That's fair, thank you for looking into this.

What risks are you seeing? My main goal was to fool-proof non-full arrays, do you see a way for a user to harm themselves by using a function like this?

[frangio]

I'm concerned about the interaction with Solidity optimizations. I think that as long as the assembly block isn't marked "memory-safe" things should be fine, but there is some risk... See the recent compiler bug related to memory and assembly.

[rgenito]

For what it is worth, shrinking the array can be useful when you are building an array of NFT IDs. Let's suppose the NFT ID 0 is not allowed, and it simply means, "nothing was minted". And then you run a batch function to mint a bunch of NFTs, and this function logs an array of all of the NFT IDs that were minted. For every uint256 element of the array, my understanding is that logging each extra byte becomes another 3 gas--and this gas cost is subject to change in the future of EVMs! So for every 0 value NFT in the array that is not included in the logged array, you are saving 96 gas. That can really add up.

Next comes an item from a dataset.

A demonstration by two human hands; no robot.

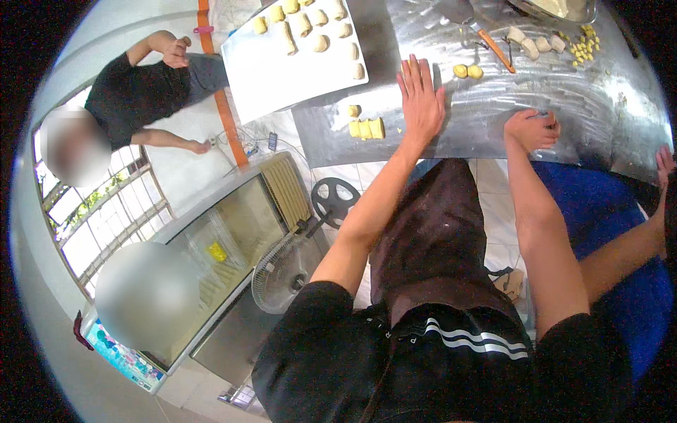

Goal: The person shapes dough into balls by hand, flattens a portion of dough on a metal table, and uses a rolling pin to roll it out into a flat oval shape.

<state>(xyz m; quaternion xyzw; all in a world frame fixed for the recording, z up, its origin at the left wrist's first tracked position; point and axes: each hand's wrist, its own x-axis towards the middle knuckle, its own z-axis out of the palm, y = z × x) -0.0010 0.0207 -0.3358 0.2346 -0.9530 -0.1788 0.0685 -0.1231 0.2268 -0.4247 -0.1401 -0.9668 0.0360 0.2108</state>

And therefore, I find it very much worth it to shrink an array! Example code...

event idLog(address indexed user, uint256[] memory id);

function mintBatch(something) {
    uint256[] memory ids = new uint256[](something.length);

    uint256 offset;
    // iterate though `something` and determine whether or not an NFT is minted (id != 0)
    // however, we will only add the NFT ID to the id list if the ID is NOT 0.
    // [START] begin loop
        if (nftid != 0) {
            // of course, do this unchecked
            ids[offset++] = nftid;
        }
    // [END] finish loop

    if (offset != something.length) {
        shrinkArray(id, offset);
    }

    // may as well NOT log when there are no NFTs minted...
    if (offset != 0) {
        emit idLog(msg.sender, ids);
    }
}